**WORK TO COMPLETE:**
Go to the line holding "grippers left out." in the data below and repeat it exactly, then each line after it up to and including the one holding "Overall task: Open". Omit pictures.

**INPUT FOR THIS TASK:**
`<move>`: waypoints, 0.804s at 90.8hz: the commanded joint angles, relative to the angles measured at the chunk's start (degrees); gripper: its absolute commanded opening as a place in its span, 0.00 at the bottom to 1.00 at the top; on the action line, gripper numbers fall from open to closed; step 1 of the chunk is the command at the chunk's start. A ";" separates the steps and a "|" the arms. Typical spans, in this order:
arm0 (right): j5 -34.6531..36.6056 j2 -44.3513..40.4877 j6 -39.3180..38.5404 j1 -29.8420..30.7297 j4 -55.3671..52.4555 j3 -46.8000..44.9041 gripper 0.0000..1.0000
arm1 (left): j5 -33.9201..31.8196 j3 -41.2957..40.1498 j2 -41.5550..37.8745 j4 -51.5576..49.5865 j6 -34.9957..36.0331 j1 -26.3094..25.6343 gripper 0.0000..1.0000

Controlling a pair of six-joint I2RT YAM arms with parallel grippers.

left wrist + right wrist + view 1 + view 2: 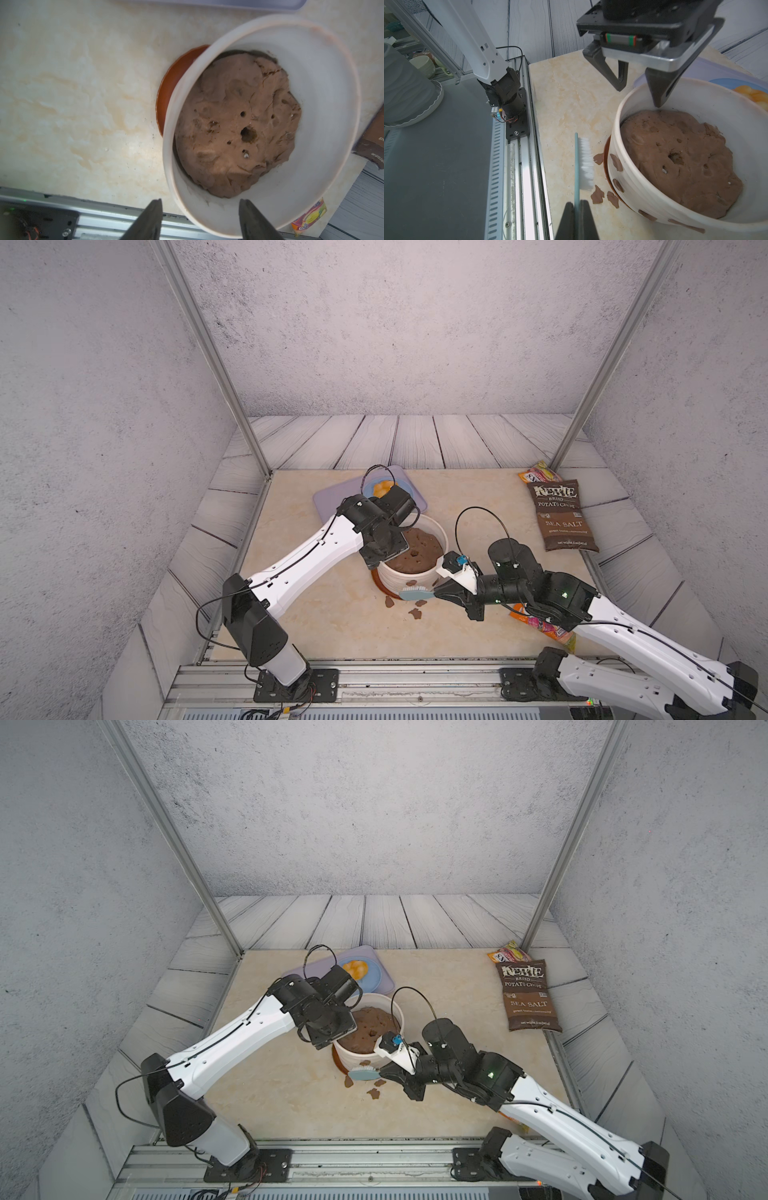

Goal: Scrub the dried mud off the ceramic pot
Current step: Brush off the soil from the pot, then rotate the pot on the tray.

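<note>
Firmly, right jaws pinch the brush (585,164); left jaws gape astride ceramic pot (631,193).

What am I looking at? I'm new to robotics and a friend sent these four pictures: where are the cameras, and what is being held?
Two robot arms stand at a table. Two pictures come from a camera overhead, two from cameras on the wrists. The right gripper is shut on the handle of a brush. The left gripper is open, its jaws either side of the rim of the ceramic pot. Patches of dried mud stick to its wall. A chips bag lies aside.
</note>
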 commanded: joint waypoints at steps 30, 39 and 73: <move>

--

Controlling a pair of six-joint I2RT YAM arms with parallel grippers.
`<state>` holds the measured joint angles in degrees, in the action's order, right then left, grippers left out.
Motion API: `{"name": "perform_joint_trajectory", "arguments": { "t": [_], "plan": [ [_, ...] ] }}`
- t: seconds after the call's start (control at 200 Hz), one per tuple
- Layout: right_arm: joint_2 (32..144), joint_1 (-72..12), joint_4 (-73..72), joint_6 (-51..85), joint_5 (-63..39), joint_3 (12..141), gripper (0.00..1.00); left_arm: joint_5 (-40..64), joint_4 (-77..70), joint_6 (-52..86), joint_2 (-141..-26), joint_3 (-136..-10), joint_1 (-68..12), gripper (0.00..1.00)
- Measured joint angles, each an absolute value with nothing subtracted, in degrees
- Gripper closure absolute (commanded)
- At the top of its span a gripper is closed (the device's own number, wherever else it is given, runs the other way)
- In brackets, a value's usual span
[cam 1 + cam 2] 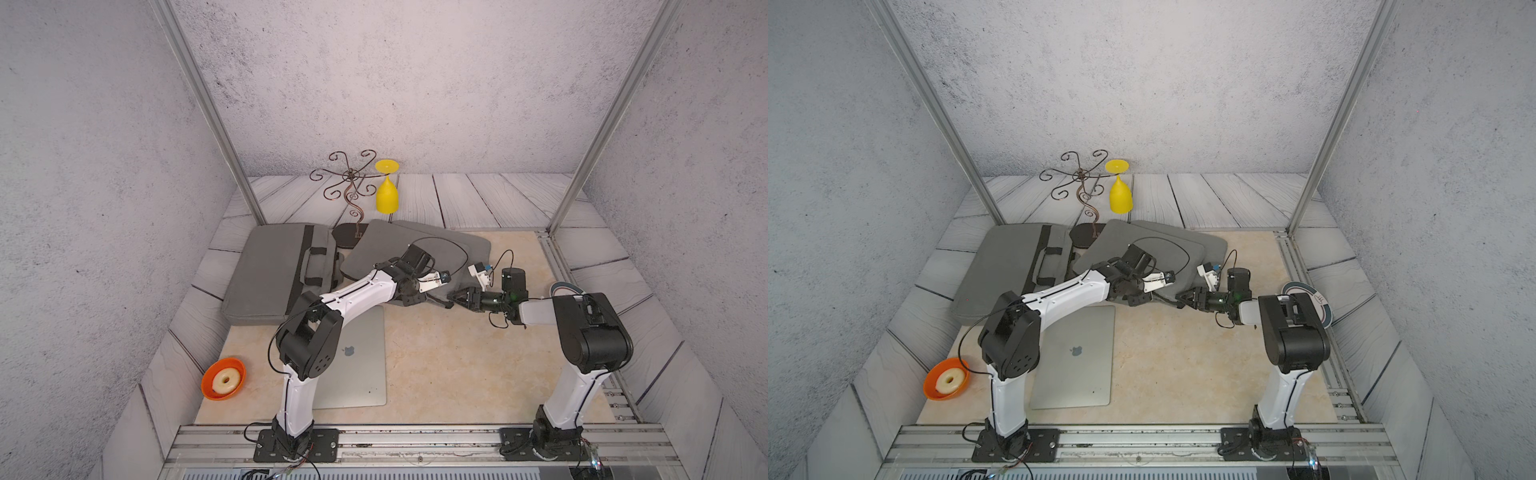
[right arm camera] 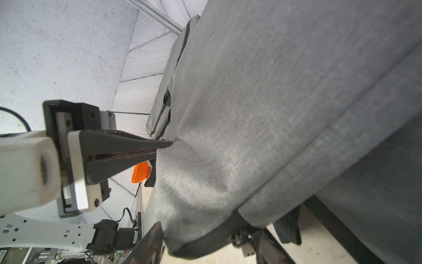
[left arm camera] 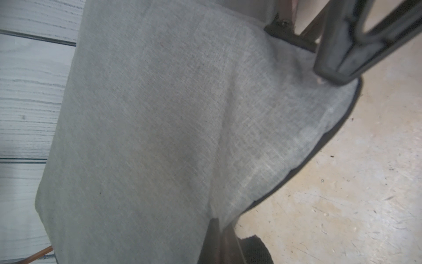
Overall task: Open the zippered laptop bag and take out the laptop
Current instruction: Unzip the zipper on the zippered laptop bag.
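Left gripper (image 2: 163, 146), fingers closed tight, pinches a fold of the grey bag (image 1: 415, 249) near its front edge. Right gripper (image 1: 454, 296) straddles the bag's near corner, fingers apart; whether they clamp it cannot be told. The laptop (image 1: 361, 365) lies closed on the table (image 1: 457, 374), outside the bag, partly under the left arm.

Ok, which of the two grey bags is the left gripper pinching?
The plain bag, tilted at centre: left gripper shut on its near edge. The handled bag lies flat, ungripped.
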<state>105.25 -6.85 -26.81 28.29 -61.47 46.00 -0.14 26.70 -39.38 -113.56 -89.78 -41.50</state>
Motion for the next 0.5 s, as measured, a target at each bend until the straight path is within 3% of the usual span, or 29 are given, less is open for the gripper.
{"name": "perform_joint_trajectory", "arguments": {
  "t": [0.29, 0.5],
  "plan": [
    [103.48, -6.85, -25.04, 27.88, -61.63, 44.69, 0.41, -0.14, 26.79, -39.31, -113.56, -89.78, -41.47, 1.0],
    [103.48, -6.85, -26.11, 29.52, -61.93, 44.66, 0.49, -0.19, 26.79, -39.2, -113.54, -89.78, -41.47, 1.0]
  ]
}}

**RESPONSE BELOW:**
`<state>` holds the measured joint angles in degrees, in the action's order, right then left, grippers left out.
Motion API: `{"name": "perform_joint_trajectory", "arguments": { "t": [_], "plan": [ [_, ...] ] }}`
- t: seconds after the call's start (control at 200 Hz), one per tuple
- Layout: right_arm: joint_2 (32..144), joint_1 (-72..12), joint_4 (-73..72), joint_6 (-51..85), joint_5 (-63..39), joint_3 (12..141), gripper (0.00..1.00); left_arm: joint_5 (-40..64), joint_4 (-77..70), joint_6 (-52..86), joint_2 (-141..-26), joint_3 (-136..-10), joint_1 (-68..12), gripper (0.00..1.00)
- Measured joint angles, each an absolute value with nothing subtracted, in degrees
- Gripper closure absolute (commanded)
- At the top of its span a gripper is closed (the device's own number, wherever else it is given, runs the other way)
- In brackets, a value's usual span
[cam 1 + cam 2] 
[right arm camera] 
[left arm camera] 
Overall task: Open the zippered laptop bag and take out the laptop

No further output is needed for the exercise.